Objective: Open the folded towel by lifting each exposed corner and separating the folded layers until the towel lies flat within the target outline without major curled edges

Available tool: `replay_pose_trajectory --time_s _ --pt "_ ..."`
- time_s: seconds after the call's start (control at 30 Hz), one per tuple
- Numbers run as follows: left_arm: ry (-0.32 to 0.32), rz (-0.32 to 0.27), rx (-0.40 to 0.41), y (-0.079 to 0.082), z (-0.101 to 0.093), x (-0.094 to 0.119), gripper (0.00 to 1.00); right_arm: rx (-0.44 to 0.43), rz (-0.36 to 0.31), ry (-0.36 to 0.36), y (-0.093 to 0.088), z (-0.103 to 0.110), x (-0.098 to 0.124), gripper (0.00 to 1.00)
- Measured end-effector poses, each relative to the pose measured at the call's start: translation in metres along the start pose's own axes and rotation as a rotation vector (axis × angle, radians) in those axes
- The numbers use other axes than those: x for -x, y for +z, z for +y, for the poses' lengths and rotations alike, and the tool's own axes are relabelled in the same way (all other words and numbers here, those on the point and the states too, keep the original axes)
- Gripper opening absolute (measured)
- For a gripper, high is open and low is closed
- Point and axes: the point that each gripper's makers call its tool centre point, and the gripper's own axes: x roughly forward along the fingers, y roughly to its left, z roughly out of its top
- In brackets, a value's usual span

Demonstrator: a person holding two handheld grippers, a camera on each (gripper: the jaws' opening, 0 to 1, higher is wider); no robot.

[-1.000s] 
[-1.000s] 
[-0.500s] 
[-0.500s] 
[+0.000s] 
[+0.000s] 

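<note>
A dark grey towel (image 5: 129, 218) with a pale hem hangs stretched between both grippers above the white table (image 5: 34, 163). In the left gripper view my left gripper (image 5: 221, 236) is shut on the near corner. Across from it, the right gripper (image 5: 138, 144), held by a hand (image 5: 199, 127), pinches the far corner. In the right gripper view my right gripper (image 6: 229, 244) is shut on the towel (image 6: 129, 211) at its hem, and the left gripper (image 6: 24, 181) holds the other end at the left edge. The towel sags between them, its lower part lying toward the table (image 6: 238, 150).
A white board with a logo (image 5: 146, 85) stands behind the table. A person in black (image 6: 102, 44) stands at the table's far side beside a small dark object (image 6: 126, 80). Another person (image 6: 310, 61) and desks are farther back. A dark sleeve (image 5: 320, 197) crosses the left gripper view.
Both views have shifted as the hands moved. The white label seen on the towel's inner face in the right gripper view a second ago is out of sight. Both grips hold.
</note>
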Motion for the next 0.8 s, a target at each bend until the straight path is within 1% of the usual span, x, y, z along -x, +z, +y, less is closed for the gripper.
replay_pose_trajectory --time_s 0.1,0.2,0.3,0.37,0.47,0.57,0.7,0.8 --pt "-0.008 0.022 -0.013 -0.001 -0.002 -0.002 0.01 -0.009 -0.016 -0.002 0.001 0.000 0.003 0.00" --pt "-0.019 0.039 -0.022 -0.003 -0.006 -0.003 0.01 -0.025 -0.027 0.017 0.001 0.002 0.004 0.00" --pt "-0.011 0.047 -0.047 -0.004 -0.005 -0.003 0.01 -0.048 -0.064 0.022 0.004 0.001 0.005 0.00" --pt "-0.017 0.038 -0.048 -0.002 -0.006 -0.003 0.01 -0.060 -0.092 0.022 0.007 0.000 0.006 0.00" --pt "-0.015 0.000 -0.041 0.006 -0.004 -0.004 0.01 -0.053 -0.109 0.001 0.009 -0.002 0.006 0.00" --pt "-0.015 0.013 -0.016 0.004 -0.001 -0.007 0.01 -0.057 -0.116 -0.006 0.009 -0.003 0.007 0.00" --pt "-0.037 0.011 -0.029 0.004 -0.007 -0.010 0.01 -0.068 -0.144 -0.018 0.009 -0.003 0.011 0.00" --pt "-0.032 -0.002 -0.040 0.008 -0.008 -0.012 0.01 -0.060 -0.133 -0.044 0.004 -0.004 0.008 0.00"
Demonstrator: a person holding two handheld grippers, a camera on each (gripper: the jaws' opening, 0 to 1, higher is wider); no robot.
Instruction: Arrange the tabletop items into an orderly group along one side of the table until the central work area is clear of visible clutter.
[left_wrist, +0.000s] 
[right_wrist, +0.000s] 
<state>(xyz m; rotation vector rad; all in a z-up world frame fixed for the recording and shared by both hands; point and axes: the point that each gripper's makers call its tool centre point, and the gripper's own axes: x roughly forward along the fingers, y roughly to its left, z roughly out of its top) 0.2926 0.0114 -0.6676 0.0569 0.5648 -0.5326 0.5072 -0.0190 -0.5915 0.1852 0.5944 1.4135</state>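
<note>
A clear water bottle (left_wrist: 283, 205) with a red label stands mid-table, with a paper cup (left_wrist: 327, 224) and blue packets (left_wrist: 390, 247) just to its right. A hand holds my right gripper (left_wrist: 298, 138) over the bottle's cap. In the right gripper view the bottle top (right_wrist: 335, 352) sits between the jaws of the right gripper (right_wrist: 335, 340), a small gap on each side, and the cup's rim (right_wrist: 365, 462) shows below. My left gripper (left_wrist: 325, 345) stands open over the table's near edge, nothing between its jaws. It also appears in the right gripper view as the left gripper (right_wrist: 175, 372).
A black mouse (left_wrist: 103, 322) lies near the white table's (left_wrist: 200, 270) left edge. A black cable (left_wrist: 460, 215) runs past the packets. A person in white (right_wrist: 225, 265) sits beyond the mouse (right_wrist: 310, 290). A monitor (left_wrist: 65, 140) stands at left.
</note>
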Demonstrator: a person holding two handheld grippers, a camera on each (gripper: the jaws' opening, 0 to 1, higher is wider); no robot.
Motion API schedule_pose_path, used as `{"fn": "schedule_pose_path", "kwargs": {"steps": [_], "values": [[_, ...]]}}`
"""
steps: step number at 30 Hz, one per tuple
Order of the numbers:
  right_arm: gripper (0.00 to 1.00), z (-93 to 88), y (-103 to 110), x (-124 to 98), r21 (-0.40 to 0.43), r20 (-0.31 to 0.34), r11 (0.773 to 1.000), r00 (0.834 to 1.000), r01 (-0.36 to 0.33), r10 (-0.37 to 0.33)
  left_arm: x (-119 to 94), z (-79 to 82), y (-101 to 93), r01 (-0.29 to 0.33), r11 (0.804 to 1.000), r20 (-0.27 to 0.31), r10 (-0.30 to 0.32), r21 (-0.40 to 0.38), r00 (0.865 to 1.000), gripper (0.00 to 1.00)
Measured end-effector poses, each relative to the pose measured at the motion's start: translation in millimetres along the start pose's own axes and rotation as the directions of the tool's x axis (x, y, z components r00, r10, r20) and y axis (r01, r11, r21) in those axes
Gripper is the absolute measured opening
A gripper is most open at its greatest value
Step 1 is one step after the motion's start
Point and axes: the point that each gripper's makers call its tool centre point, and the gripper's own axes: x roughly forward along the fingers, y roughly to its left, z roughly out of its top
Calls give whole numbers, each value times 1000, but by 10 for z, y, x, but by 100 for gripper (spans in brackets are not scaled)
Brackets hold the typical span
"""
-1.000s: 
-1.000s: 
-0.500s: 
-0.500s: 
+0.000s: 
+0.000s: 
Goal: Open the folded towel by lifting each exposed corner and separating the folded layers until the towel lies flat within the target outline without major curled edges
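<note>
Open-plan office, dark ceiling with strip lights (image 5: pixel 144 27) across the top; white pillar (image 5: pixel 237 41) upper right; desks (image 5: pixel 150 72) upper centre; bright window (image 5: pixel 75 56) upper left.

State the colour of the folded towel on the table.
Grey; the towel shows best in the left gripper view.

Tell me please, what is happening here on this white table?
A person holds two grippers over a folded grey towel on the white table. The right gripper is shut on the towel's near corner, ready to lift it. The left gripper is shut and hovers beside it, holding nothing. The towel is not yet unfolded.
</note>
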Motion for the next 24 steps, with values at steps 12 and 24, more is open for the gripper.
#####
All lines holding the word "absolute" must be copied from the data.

■ EXERCISE ANSWER ■
- Gripper opening absolute (measured)
Gripper is the absolute measured opening

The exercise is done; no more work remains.